「日本人の食事摂取基準(2025年版)」では、生活習慣病とエネルギー・栄養素との関連について説明しています。その中の高血圧と特に関連の深いエネルギーの「アルコール」を紹介します。
〔アルコール〕
アルコール摂取による血圧への影響は、短期効果と長期効果で異なります。
介入試験のメタ・アナリシスでは、低用量アルコール摂取(純アルコール14g未満)は血圧に影響を与えていません。
一方、高用量アルコール摂取(純アルコール>30g)は、6時間以内に血圧を3.5/1.9mmHg低下させたが、13時間以上経過後の血圧を3.7/2.4mmHg上昇させたとしています。
一方、多くの疫学研究では、習慣的飲酒量が多くなればなるほど、血圧値および高血圧の頻度が高く、経年的な血圧上昇も大きいことが示されています。
コホート研究のメタ・アナリシスは、収縮期血圧と飲酒量との関係はほぼ直線的であり、その関係に閾値を認めないことを示しました。

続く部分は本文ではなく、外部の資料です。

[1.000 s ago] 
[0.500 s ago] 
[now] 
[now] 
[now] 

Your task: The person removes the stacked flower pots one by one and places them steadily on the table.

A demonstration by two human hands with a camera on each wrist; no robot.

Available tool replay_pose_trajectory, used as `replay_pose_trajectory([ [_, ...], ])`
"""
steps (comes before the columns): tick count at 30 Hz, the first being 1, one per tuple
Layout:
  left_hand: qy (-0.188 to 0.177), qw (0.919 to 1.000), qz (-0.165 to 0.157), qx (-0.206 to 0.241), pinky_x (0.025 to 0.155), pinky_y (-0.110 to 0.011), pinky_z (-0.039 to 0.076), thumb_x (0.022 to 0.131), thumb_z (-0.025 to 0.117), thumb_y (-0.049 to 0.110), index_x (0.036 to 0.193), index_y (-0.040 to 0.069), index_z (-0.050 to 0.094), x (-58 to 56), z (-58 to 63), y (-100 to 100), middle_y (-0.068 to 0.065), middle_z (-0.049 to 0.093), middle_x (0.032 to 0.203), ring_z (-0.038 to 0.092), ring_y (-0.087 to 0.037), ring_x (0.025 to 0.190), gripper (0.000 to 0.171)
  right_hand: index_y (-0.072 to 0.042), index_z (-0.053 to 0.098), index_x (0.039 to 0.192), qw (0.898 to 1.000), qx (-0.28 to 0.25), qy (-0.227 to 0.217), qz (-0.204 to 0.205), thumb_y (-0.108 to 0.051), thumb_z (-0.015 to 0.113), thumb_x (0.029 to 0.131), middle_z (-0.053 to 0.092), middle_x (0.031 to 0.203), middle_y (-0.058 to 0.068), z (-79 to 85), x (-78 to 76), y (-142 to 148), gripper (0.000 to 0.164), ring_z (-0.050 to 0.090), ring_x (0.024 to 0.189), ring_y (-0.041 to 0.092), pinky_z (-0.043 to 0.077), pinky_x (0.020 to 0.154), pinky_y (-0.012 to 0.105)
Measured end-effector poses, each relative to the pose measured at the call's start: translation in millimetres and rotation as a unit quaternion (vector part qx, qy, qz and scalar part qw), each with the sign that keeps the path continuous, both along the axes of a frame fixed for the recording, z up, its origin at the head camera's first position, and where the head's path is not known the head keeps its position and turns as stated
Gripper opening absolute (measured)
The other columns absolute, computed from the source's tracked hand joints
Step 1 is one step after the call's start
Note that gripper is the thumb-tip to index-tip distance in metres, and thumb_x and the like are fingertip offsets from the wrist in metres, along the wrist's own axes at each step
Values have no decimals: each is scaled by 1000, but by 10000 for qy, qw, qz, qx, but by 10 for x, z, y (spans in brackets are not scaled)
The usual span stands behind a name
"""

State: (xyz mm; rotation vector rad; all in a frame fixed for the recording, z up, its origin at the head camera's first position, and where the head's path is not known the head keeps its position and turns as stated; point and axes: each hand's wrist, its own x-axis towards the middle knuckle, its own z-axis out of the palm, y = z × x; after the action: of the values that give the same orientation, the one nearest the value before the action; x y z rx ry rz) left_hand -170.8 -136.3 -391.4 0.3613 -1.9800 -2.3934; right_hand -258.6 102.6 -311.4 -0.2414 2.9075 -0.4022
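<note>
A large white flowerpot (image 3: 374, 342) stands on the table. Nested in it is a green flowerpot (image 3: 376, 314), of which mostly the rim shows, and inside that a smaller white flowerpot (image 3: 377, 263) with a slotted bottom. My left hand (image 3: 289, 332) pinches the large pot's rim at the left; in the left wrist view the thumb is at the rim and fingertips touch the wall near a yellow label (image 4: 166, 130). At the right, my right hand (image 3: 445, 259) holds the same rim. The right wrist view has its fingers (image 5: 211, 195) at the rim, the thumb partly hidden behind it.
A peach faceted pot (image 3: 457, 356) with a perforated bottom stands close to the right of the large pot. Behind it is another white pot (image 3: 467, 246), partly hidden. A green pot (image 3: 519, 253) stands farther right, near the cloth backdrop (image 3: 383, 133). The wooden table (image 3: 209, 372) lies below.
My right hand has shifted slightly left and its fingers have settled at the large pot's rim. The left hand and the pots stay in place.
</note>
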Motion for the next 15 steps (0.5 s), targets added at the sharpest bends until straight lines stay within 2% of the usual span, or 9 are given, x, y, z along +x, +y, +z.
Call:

また、アルコール制限による降圧効果が報告されています。
我が国の介入試験では、飲酒習慣のある軽症高血圧患者の飲酒量をエタノール換算で平均56mL/日から26mL/日に減じると、収縮期血圧の有意な低下が認められました。
介入試験のメタ・アナリシスでもアルコール制限の降圧効果が示されており、その効果は用量依存的でした。
「高血圧治療ガイドライン2019」では、高血圧者の飲酒は、エタノールで男性20〜30mL/日以下、女性10〜20mL/日以下にすべきであるとされています。
このアルコール摂取量の目標値は、先述の我が国の介入試験の報告に近い値であり、海外のガイドラインでも同様です。
エタノールで20〜30mLはおおよそ日本酒1合、ビール中瓶1本、焼酎半合弱、ウイスキーダブル1杯、ワイン2杯弱に相当します。
少量から中等量の飲酒によって冠動脈疾患リスクが低下することが、国内外において報告されています。
しかし、循環器疾患リスクが最も低いのは飲酒習慣のない者であり、少量のアルコール量でも血圧上昇および循環器疾患リスクを高めるとの報告もあります。
さらに、飲酒量が増加するほど脳卒中、特に脳出血のリスクが上昇することも報告されています。
脳卒中の多い日本人では、高血圧予防の意味でも、飲酒をしない者には少量の飲酒を勧めるべきではありません。